§ DESCRIPTION OF THE TASK
Please return the records below exactly as they stand.

§ PROVIDED ENTRIES
:::
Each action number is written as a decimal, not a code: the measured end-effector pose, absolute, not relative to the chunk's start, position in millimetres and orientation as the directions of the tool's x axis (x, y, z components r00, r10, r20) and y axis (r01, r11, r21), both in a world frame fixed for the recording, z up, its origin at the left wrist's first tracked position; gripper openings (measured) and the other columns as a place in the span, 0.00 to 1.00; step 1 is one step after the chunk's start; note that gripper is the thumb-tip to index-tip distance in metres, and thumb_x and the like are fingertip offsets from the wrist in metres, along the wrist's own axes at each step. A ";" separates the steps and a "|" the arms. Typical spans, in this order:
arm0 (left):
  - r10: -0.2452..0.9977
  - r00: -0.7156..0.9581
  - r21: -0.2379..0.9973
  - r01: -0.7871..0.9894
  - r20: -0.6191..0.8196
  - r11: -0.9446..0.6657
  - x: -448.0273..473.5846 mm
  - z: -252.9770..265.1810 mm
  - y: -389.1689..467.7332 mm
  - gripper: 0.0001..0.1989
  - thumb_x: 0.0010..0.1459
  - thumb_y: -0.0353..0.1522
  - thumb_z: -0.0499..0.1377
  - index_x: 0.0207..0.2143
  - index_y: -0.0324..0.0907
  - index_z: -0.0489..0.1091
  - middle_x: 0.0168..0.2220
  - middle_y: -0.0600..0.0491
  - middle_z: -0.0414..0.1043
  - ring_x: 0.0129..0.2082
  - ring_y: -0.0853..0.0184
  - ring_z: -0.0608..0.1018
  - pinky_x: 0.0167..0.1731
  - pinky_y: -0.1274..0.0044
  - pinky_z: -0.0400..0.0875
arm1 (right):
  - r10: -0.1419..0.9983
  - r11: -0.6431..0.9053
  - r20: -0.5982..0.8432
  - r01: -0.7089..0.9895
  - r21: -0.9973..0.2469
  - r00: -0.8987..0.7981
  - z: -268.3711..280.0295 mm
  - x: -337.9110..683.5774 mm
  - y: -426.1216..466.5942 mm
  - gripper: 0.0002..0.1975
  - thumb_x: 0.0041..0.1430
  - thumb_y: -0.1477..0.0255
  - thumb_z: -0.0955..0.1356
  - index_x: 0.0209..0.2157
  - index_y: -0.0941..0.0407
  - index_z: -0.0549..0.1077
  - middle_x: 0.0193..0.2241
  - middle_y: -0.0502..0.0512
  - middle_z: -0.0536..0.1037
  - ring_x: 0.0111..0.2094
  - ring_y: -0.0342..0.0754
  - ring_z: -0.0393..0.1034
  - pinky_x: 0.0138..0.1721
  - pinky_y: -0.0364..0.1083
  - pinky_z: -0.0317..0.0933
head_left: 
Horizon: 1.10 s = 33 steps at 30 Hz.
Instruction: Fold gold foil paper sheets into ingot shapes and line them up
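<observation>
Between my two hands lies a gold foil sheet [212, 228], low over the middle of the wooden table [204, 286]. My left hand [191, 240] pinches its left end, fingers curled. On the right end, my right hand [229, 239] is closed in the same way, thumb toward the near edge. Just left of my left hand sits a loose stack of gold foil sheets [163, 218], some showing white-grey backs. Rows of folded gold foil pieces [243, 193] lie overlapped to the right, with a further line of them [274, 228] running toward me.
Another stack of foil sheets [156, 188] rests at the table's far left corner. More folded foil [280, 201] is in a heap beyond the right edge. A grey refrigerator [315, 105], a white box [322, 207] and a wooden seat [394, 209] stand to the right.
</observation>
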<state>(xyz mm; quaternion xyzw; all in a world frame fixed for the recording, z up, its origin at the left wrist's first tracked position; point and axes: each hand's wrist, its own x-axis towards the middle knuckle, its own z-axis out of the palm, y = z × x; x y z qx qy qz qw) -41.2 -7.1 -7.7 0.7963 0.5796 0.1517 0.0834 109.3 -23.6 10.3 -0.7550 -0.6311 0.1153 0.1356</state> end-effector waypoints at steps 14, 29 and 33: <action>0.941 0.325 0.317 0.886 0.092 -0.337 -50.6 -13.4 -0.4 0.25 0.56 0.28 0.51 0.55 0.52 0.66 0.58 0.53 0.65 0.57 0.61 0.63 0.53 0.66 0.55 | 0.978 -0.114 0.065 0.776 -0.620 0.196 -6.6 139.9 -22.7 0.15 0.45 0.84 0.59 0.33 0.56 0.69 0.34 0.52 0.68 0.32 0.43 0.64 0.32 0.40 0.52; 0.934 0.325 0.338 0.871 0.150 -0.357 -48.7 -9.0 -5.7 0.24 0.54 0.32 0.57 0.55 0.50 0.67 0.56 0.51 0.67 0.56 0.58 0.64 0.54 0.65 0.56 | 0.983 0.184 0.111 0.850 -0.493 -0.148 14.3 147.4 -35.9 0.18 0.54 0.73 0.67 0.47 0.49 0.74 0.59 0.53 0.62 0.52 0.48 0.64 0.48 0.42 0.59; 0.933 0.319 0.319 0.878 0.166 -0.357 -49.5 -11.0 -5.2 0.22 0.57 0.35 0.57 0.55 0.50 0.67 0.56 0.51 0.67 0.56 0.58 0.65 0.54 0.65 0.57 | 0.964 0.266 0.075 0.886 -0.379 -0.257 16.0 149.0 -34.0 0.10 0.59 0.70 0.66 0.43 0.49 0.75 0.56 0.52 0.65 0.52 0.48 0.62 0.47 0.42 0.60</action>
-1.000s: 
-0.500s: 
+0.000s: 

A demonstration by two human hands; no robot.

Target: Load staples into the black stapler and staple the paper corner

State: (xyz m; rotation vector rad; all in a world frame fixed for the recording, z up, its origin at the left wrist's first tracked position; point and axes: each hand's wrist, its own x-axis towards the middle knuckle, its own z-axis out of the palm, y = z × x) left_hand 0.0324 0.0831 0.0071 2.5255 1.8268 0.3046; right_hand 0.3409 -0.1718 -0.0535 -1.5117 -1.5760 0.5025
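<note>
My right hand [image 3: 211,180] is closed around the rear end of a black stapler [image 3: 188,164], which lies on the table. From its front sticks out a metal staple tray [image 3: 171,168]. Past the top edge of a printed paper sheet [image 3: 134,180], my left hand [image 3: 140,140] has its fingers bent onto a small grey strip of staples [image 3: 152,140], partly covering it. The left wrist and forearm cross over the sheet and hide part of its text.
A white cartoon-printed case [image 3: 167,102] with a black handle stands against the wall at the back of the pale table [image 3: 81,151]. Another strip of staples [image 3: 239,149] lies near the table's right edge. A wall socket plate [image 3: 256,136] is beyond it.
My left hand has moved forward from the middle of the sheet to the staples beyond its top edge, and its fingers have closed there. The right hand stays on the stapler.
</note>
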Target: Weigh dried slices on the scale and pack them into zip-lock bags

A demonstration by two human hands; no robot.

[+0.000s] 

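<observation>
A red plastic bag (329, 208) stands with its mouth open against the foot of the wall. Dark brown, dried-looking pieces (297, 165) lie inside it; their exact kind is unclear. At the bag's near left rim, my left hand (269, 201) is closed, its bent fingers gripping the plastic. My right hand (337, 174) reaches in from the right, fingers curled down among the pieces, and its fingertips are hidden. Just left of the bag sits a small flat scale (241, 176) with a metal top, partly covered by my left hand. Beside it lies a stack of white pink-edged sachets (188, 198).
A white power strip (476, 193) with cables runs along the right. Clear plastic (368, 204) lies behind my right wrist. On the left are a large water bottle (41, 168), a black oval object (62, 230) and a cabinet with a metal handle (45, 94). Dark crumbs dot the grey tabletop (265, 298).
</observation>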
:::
§ OUTPUT FOR THIS EXERCISE
Each action number is written as a decimal, not a code: the measured end-effector pose, absolute, not relative to the chunk's start, position in millimetres and orientation as the directions of the tool's x axis (x, y, z components r00, r10, r20) and y axis (r01, r11, r21), both in a world frame fixed for the recording, z up, its origin at the left wrist's first tracked position; gripper openings (measured) and the other columns as a place in the span, 0.00 to 1.00; step 1 is one step after the chunk's start; note that gripper is the thumb-tip to index-tip distance in metres, and thumb_x and the like are fingertip offsets from the wrist in metres, along the wrist's own axes at each step. A ";" separates the steps and a "|" the arms. Typical spans, in this order:
arm0 (left):
  - r10: -0.2452..0.9977
  - r00: -0.7156..0.9581
  - r21: -0.2379..0.9973
  - r01: -0.7871..0.9894
  - r20: -0.6191..0.8196
  - r11: -0.9446..0.6657
  - x: -448.0273..473.5846 mm
  - z: -252.9770..265.1810 mm
  - y: -389.1689..467.7332 mm
  - gripper: 0.0001..0.1989
  - thumb_x: 0.0010..0.1459
  - thumb_y: -0.0353..0.1522
  - thumb_z: -0.0499..0.1377
  - index_x: 0.0207..0.2143
  - index_y: -0.0324..0.0907
  - index_z: -0.0489..0.1091
  - middle_x: 0.0168..0.2220
  - middle_y: -0.0600..0.0491
  - middle_z: -0.0414..0.1043
  - ring_x: 0.0129..0.2082
  - ring_y: -0.0853..0.0184
  - ring_z: -0.0608..0.1018
  - pinky_x: 0.0167..0.1731
  - pinky_y: -0.1274..0.0044
  - pinky_z: -0.0400..0.0875
arm1 (right):
  - r10: -0.1419..0.9983
  - r11: -0.6431..0.9053
  - r20: -0.5982..0.8432
  - r01: -0.7089..0.9895
  - r21: -0.9973..0.2469
  - r00: -0.8987..0.7981
  - z: -268.3711..280.0295 mm
  - x: -337.9110..683.5774 mm
  - y: -426.1216..466.5942 mm
  - gripper: 0.0002..0.1975
  - thumb_x: 0.0041..0.1430
  - thumb_y: -0.1477..0.0255
  - thumb_z: -0.0955..0.1356
  - index_x: 0.0209..0.2157
  - index_y: -0.0941..0.0407
  - index_z: -0.0549..0.1077
  - middle_x: 0.0193..0.2241
  - middle_y: -0.0502..0.0512
  - middle_z: -0.0536..0.1037
  - ring_x: 0.0111..0.2094
  - ring_y: -0.0342..0.0754
  - ring_z: -0.0393..0.1034
  - pinky_x: 0.0138..0.1721
  - pinky_y: -0.0364..0.1083
  - pinky_z: -0.0317..0.0933
head_left: 
Horizon: 1.10 s = 33 steps at 30 Hz.
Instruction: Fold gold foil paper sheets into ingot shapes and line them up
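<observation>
Between my two hands lies a gold foil sheet [212, 228], low over the middle of the wooden table [204, 286]. My left hand [191, 240] pinches its left end, fingers curled. On the right end, my right hand [229, 239] is closed in the same way, thumb toward the near edge. Just left of my left hand sits a loose stack of gold foil sheets [163, 218], some showing white-grey backs. Rows of folded gold foil pieces [243, 193] lie overlapped to the right, with a further line of them [274, 228] running toward me.
Another stack of foil sheets [156, 188] rests at the table's far left corner. More folded foil [280, 201] is in a heap beyond the right edge. A grey refrigerator [315, 105], a white box [322, 207] and a wooden seat [394, 209] stand to the right.
</observation>
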<state>(xyz mm; quaternion xyzw; all in a world frame fixed for the recording, z up, its origin at the left wrist's first tracked position; point and axes: each hand's wrist, its own x-axis towards the middle knuckle, its own z-axis out of the palm, y = z × x; x y z qx qy qz qw) -41.2 -7.1 -7.7 0.7963 0.5796 0.1517 0.0834 109.3 -23.6 10.3 -0.7550 -0.6311 0.1153 0.1356</state> end-effector waypoints at steps 14, 29 and 33: <action>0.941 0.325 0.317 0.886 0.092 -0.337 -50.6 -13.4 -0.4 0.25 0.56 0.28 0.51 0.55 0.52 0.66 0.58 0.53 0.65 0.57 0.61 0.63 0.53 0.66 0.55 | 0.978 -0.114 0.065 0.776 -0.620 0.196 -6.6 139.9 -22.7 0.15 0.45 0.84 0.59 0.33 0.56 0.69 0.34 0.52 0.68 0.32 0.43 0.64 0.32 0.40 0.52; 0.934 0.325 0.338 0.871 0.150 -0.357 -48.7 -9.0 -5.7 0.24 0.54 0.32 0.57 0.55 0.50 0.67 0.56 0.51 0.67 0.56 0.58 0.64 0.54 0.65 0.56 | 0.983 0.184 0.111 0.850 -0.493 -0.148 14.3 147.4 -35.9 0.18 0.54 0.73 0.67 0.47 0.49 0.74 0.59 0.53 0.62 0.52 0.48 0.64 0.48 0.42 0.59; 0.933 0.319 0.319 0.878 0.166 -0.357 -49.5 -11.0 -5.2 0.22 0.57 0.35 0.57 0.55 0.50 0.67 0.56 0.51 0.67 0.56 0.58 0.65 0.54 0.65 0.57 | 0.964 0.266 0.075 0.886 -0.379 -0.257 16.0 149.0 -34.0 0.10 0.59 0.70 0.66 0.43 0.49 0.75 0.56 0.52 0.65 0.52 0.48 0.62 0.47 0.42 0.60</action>
-1.000s: 
-0.500s: 
+0.000s: 

A demonstration by two human hands; no robot.

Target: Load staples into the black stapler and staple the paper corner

State: (xyz m; rotation vector rad; all in a world frame fixed for the recording, z up, its origin at the left wrist's first tracked position; point and axes: each hand's wrist, its own x-axis towards the middle knuckle, its own z-axis out of the palm, y = z × x) left_hand 0.0324 0.0831 0.0071 2.5255 1.8268 0.3046; right_hand 0.3409 -0.1718 -0.0535 -1.5117 -1.5760 0.5025
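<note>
My right hand [image 3: 211,180] is closed around the rear end of a black stapler [image 3: 188,164], which lies on the table. From its front sticks out a metal staple tray [image 3: 171,168]. Past the top edge of a printed paper sheet [image 3: 134,180], my left hand [image 3: 140,140] has its fingers bent onto a small grey strip of staples [image 3: 152,140], partly covering it. The left wrist and forearm cross over the sheet and hide part of its text.
A white cartoon-printed case [image 3: 167,102] with a black handle stands against the wall at the back of the pale table [image 3: 81,151]. Another strip of staples [image 3: 239,149] lies near the table's right edge. A wall socket plate [image 3: 256,136] is beyond it.
My left hand has moved forward from the middle of the sheet to the staples beyond its top edge, and its fingers have closed there. The right hand stays on the stapler.
</note>
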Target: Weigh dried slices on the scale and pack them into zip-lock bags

A demonstration by two human hands; no robot.

[+0.000s] 

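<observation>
A red plastic bag (329, 208) stands with its mouth open against the foot of the wall. Dark brown, dried-looking pieces (297, 165) lie inside it; their exact kind is unclear. At the bag's near left rim, my left hand (269, 201) is closed, its bent fingers gripping the plastic. My right hand (337, 174) reaches in from the right, fingers curled down among the pieces, and its fingertips are hidden. Just left of the bag sits a small flat scale (241, 176) with a metal top, partly covered by my left hand. Beside it lies a stack of white pink-edged sachets (188, 198).
A white power strip (476, 193) with cables runs along the right. Clear plastic (368, 204) lies behind my right wrist. On the left are a large water bottle (41, 168), a black oval object (62, 230) and a cabinet with a metal handle (45, 94). Dark crumbs dot the grey tabletop (265, 298).
</observation>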

The output is complete, and nothing more is needed.